ACTIVITY:
Among the records that follow, find each line holding the word "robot" and copy it.

INPUT DATA:
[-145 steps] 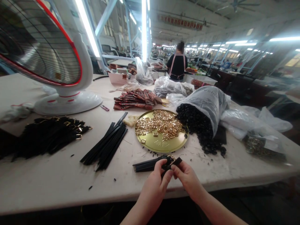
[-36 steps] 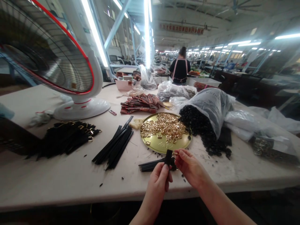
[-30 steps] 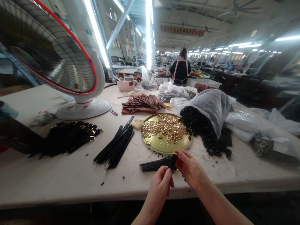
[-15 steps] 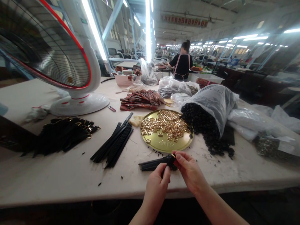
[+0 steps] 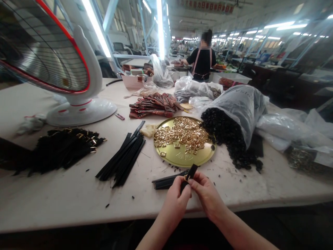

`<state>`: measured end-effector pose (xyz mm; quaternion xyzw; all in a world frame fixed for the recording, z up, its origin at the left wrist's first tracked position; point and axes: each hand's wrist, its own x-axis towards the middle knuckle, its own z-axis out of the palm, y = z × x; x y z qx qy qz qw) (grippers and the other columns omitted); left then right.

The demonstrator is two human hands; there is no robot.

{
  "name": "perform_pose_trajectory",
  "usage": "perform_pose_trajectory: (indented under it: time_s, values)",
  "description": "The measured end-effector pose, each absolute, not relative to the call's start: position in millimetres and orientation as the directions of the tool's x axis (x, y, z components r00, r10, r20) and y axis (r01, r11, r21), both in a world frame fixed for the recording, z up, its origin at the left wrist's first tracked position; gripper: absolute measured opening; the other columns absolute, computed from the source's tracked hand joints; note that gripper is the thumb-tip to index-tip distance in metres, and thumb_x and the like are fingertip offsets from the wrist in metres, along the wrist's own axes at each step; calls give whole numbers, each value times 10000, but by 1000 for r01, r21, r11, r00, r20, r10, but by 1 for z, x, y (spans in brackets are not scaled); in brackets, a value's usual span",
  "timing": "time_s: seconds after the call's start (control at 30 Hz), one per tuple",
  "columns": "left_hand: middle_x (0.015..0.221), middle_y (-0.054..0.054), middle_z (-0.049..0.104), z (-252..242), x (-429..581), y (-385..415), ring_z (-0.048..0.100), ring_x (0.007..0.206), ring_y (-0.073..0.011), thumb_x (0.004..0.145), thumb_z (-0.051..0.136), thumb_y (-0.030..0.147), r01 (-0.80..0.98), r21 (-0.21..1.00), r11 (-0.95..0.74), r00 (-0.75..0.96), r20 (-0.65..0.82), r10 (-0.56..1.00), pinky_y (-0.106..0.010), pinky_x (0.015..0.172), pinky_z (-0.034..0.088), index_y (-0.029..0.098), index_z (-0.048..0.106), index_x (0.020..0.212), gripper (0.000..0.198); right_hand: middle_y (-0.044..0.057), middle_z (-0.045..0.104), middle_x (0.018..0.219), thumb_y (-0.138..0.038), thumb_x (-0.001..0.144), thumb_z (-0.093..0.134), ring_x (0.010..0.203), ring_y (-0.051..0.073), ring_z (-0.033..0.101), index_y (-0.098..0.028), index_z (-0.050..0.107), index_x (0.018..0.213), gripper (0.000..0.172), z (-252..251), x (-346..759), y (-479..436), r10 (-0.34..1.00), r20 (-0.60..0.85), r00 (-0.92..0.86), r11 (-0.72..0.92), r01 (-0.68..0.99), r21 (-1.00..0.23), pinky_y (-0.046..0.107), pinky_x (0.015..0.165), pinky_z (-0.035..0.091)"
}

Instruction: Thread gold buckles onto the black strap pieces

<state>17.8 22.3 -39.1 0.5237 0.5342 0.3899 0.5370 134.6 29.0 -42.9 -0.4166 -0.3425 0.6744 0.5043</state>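
Note:
My left hand (image 5: 177, 201) and my right hand (image 5: 205, 194) meet just over the near table edge, both pinched on one black strap (image 5: 191, 171). The strap's free end sticks up and away from my fingers. A small gold buckle (image 5: 186, 178) shows on the strap between my fingertips. Under my hands lies a short bundle of black straps (image 5: 166, 181). Just beyond is a round gold tray (image 5: 182, 159) heaped with gold buckles (image 5: 182, 133).
A loose row of black straps (image 5: 122, 159) lies left of the tray, and a pile of straps with buckles (image 5: 59, 149) further left. A plastic bag spilling black pieces (image 5: 231, 132) lies on the right. A white and red fan (image 5: 70, 80) stands at the back left. A person in a black top (image 5: 201, 64) works at a far table.
Both hands have stayed together on the strap near the table edge. The strap's free end now points up and away more clearly. The camera has tilted slightly downward.

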Motion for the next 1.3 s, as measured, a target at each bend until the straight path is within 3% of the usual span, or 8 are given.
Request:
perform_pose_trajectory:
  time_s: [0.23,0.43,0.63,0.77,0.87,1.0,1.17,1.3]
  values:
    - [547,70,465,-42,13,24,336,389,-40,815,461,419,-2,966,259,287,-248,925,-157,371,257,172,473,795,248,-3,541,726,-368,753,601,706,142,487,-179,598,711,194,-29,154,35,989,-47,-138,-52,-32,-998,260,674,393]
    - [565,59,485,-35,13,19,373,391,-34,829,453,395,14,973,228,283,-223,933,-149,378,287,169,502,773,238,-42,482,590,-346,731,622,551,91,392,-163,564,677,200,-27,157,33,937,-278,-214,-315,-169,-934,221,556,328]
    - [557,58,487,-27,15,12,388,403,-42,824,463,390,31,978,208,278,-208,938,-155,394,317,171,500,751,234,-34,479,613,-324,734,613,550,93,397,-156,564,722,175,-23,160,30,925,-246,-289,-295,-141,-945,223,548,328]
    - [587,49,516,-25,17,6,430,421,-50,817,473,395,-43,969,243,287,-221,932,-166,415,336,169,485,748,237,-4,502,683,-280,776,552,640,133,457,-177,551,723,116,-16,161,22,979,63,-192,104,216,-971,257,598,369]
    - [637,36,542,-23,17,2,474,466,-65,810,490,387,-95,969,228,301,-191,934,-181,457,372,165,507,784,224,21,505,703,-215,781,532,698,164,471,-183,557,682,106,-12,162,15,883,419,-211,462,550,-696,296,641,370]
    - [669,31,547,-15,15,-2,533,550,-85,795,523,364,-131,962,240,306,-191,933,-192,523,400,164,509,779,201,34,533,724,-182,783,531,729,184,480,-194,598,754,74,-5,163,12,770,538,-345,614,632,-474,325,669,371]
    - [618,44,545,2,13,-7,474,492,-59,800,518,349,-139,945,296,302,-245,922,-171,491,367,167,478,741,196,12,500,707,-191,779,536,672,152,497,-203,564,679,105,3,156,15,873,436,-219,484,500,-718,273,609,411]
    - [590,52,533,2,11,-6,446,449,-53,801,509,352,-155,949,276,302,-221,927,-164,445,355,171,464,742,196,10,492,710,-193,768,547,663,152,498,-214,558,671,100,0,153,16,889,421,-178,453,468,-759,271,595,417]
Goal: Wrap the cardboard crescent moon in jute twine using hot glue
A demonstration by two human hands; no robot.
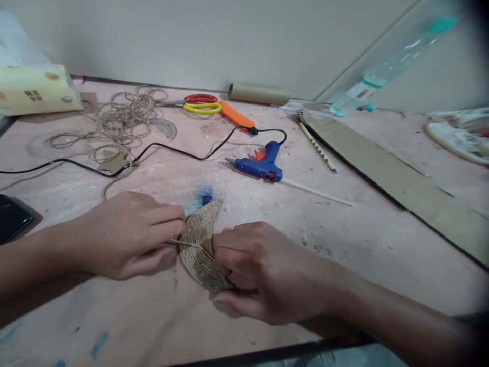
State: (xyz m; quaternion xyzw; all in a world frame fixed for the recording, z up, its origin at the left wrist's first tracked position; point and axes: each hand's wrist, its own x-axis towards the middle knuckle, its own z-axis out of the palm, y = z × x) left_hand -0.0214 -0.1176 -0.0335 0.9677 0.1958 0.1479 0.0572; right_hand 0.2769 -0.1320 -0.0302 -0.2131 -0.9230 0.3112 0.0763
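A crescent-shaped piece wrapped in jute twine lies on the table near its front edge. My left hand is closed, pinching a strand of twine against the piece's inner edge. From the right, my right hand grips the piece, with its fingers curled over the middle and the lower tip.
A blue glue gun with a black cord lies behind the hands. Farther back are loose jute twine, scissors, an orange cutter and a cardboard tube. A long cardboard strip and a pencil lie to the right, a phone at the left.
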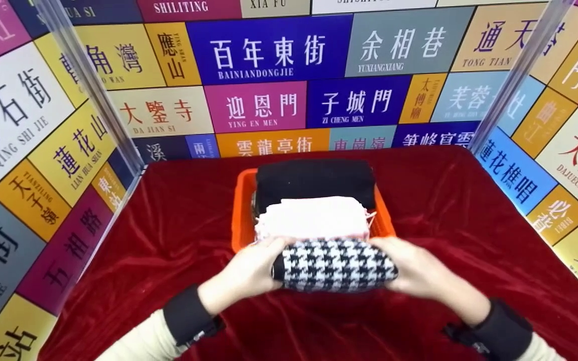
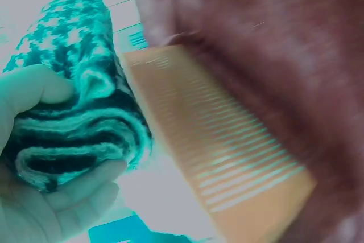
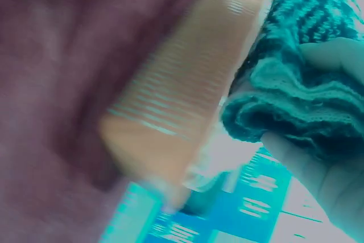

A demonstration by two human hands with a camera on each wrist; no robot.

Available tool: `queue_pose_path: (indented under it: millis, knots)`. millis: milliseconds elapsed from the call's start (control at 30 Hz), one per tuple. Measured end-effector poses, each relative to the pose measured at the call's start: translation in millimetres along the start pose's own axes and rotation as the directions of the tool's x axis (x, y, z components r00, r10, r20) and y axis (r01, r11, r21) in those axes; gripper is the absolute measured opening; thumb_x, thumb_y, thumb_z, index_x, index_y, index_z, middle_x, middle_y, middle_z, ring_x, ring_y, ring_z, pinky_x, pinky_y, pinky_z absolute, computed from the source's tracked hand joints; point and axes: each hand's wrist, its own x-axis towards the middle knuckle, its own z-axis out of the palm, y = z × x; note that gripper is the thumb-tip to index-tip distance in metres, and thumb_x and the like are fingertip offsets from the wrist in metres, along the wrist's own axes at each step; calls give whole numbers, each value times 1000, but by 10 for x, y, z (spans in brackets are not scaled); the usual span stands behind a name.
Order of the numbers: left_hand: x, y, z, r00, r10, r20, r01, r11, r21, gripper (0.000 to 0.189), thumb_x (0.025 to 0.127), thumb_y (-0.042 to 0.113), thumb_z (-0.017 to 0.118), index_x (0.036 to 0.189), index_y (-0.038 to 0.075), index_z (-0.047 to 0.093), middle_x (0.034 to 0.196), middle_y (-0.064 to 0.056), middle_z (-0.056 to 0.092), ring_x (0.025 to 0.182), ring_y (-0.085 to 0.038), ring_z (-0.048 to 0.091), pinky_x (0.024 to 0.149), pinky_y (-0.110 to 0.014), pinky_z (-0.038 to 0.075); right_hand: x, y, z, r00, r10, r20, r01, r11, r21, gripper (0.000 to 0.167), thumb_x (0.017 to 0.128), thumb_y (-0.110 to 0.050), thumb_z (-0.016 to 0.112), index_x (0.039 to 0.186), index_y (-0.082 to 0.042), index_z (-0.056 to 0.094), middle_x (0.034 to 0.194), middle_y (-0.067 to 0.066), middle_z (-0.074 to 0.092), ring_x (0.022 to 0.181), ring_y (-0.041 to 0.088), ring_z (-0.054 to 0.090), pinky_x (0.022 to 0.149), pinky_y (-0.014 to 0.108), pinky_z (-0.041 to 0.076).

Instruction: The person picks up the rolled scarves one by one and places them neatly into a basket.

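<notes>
Between my two hands is a rolled black-and-white houndstooth cloth [image 1: 340, 265], held level at the near side of an orange basket [image 1: 239, 210]. My left hand [image 1: 255, 266] grips its left end, and my right hand [image 1: 418, 266] grips the right end. Folded layers of the cloth [image 2: 74, 135] show at the left end in the left wrist view, with the thumb above and fingers below. A similar hold by the right hand [image 3: 310, 177] appears in the right wrist view. Inside the basket lie a white fringed folded cloth [image 1: 314, 215] and, behind it, a black rolled cloth [image 1: 314, 181].
Dark red velvet [image 1: 183, 215] covers the table beneath the basket, with wrinkles toward the front. Walls of colourful street-name signs [image 1: 269, 50] stand at the back and both sides. Clear upright posts [image 1: 93, 90] rise at the back corners.
</notes>
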Motion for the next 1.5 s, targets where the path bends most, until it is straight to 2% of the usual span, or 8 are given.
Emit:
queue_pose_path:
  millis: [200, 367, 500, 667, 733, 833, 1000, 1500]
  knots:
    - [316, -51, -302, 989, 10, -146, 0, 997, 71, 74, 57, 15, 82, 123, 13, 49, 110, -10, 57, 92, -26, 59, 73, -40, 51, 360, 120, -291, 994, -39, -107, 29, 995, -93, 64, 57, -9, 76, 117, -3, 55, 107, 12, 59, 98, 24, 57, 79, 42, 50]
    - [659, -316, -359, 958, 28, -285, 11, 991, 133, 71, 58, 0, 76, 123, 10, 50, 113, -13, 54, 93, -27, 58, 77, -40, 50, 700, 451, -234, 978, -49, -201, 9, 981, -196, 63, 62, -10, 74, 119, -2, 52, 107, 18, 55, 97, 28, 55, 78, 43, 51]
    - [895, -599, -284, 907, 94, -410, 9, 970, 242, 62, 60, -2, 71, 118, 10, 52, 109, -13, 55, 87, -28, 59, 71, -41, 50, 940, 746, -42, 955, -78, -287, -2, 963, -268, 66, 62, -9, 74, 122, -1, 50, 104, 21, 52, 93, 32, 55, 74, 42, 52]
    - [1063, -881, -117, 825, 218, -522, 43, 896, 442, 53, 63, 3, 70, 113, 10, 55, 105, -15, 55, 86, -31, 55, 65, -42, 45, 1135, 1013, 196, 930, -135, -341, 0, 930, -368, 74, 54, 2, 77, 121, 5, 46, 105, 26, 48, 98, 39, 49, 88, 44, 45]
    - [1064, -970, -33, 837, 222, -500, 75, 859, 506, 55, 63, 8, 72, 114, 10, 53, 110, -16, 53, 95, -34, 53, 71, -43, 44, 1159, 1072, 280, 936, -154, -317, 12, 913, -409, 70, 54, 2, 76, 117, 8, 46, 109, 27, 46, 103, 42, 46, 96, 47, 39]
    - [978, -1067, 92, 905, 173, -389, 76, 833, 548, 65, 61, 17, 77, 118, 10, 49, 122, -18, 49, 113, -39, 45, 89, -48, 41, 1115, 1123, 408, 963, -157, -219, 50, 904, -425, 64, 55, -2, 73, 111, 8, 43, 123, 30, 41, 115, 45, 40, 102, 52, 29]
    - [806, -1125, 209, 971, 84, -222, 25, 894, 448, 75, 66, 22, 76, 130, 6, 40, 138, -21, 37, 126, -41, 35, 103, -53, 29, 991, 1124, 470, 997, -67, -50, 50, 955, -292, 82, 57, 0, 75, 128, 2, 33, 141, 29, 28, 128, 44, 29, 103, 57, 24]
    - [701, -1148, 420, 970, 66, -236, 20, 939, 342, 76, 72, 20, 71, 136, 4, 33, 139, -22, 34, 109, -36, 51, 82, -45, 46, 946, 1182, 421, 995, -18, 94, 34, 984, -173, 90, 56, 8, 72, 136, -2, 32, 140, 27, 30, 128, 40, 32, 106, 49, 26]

PROBLEM SOLUTION:
The demonstrator is two human hands; there is no robot.
A demonstration by two human hands; no robot.
A demonstration by two human hands with a camera on each wrist; no robot.

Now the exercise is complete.